* **EXERCISE GOAL**: Within the data below, count the lines that include "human" and give only the count.

START RAW DATA

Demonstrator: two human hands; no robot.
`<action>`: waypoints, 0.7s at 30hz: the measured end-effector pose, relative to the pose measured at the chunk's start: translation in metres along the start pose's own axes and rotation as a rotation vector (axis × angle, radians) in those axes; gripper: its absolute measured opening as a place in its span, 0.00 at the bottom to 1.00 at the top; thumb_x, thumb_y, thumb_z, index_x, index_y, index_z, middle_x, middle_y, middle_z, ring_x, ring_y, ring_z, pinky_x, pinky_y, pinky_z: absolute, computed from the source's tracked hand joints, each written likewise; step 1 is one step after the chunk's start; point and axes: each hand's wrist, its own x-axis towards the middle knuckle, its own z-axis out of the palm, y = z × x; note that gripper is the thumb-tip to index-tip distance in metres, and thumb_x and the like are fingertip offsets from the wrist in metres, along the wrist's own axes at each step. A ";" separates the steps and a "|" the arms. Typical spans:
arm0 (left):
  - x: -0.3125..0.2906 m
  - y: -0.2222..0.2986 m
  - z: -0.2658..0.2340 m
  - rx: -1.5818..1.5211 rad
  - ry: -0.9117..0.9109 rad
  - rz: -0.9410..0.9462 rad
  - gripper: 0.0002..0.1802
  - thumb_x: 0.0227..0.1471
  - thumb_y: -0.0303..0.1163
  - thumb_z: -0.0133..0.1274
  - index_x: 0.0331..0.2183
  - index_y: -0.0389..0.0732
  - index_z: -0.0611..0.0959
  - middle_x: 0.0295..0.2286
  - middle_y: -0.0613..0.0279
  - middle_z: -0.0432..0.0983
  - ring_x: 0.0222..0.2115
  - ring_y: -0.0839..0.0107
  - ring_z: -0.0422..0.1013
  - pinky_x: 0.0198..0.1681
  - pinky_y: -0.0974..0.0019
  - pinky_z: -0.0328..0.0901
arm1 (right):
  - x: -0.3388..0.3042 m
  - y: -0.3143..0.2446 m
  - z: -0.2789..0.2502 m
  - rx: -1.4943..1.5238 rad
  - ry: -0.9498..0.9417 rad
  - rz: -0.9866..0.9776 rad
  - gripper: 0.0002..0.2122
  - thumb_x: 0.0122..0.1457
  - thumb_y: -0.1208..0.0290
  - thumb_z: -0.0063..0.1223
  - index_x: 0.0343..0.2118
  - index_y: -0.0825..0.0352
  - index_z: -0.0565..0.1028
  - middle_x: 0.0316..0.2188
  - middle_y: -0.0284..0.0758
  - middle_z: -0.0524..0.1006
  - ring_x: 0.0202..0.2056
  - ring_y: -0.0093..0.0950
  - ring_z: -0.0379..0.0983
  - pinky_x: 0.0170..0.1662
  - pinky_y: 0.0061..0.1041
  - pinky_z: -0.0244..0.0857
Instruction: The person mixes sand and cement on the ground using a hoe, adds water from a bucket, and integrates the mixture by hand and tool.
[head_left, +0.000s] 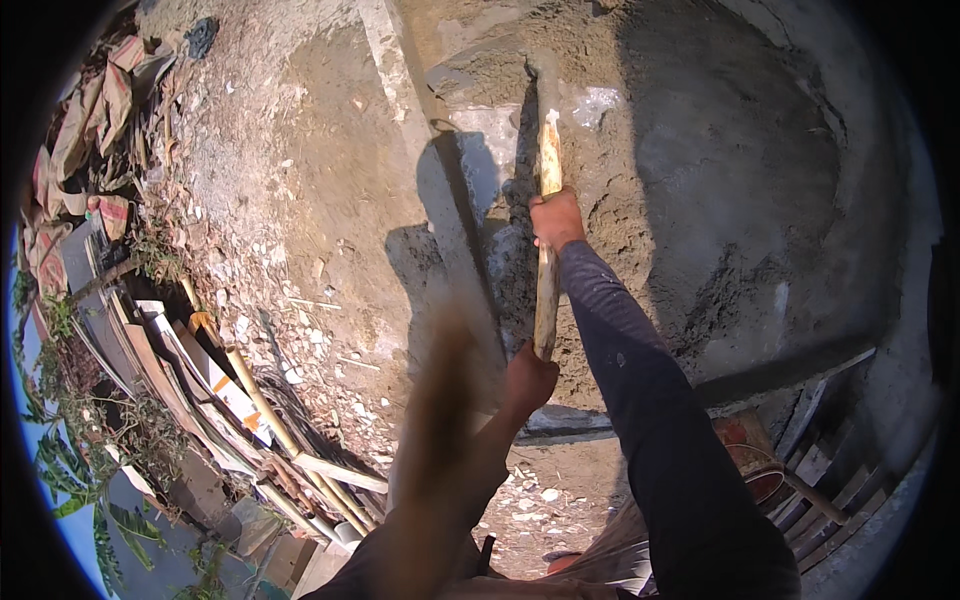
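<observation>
Both my hands are closed around the wooden handle (547,300) of a long tool, which points away from me over a bed of wet mortar (625,200). My left hand (530,378) grips the near end of the handle. Farther up, my right hand (558,217) wraps around the middle. Beyond it the handle turns grey and mortar-smeared; the tool's head sits in the mortar, and I cannot tell whether it is a shovel or a hoe.
A concrete ledge (455,215) borders the mortar on the left. Planks and bamboo poles (240,375) are piled at left, with old sacks (105,110) beyond. A bucket (750,460) stands at lower right. Something brown and blurred (437,420) hangs close in front.
</observation>
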 end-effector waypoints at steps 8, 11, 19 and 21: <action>-0.205 0.011 0.133 -0.618 -0.353 -0.313 0.16 0.48 0.27 0.57 0.40 0.35 0.74 0.21 0.52 0.76 0.18 0.61 0.75 0.18 0.55 0.66 | -0.136 0.117 -0.116 -0.328 -0.066 0.074 0.27 0.56 0.68 0.54 0.53 0.79 0.60 0.35 0.58 0.79 0.32 0.49 0.80 0.37 0.41 0.75; -0.290 0.012 0.183 -1.001 -0.480 -0.371 0.15 0.53 0.23 0.55 0.40 0.45 0.67 0.20 0.63 0.68 0.16 0.72 0.68 0.16 0.65 0.62 | -0.194 0.146 -0.161 -0.403 -0.122 0.077 0.26 0.55 0.67 0.54 0.52 0.77 0.62 0.36 0.59 0.79 0.37 0.52 0.79 0.42 0.45 0.74; -0.439 -0.052 0.217 -1.132 -0.747 -0.497 0.18 0.56 0.32 0.62 0.45 0.41 0.73 0.24 0.67 0.74 0.19 0.79 0.69 0.20 0.70 0.65 | -0.349 0.145 -0.246 -0.279 -0.050 0.159 0.20 0.53 0.70 0.52 0.47 0.70 0.63 0.25 0.43 0.75 0.24 0.36 0.77 0.25 0.36 0.70; -0.337 -0.001 0.177 -0.701 -0.616 -0.114 0.18 0.56 0.33 0.62 0.43 0.41 0.72 0.23 0.67 0.73 0.18 0.80 0.68 0.20 0.69 0.64 | -0.282 0.126 -0.243 -0.122 0.081 0.015 0.16 0.53 0.69 0.52 0.42 0.69 0.63 0.21 0.39 0.73 0.19 0.33 0.74 0.22 0.34 0.68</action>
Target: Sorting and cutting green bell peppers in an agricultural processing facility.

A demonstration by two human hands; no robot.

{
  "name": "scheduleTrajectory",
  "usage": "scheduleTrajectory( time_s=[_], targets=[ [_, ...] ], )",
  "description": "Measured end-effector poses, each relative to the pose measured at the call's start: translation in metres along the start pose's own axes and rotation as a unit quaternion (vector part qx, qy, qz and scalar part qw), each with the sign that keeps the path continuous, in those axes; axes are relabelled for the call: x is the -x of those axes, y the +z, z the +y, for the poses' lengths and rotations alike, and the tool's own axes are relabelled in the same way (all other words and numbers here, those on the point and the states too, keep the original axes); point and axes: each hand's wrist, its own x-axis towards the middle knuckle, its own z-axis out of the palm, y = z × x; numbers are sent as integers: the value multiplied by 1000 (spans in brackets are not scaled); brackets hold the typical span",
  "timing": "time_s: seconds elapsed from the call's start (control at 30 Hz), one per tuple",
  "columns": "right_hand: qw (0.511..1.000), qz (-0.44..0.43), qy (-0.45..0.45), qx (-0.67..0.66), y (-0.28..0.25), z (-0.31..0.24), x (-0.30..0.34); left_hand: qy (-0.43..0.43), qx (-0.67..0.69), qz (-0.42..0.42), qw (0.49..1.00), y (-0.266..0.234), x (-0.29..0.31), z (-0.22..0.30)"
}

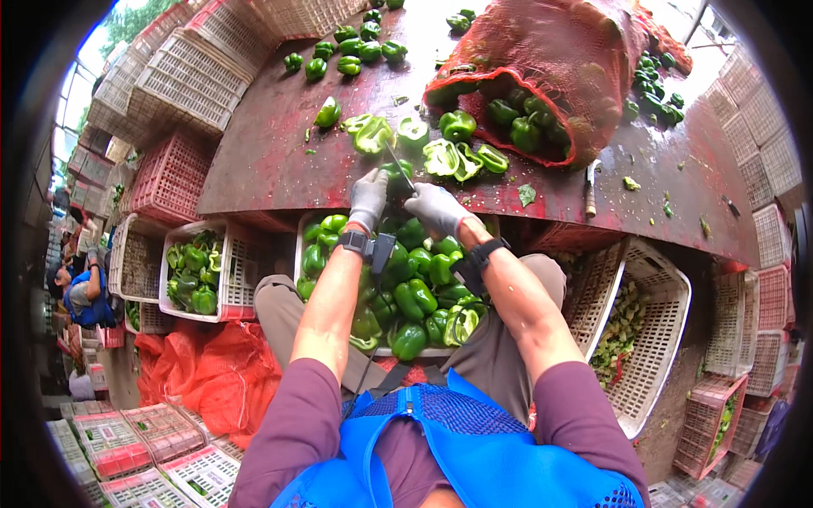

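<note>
My left hand [369, 198], in a grey glove, is closed on a green bell pepper [395, 170] at the table's near edge. My right hand [435, 210], gloved too, grips a knife [400, 166] whose thin blade points up and left across that pepper. Just beyond the blade lies a cut pepper half [373, 135] with its pale inside showing. More cut pieces [441, 157] and a whole pepper [458, 125] rest to the right. Below my hands, between my knees, a crate [299, 254] is filled with green peppers [414, 299].
A red mesh sack [542, 63] of peppers lies open on the dark table [262, 161]. Another knife [590, 188] sits at the table's near edge. Crates stand left [233, 279] and right [656, 356], the right one holding scraps. Orange netting [207, 372] lies at left; a person [89, 292] is farther off.
</note>
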Motion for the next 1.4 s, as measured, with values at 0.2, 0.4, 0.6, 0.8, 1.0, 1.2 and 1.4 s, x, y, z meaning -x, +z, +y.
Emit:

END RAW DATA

* **THE COMPLETED TASK**: 2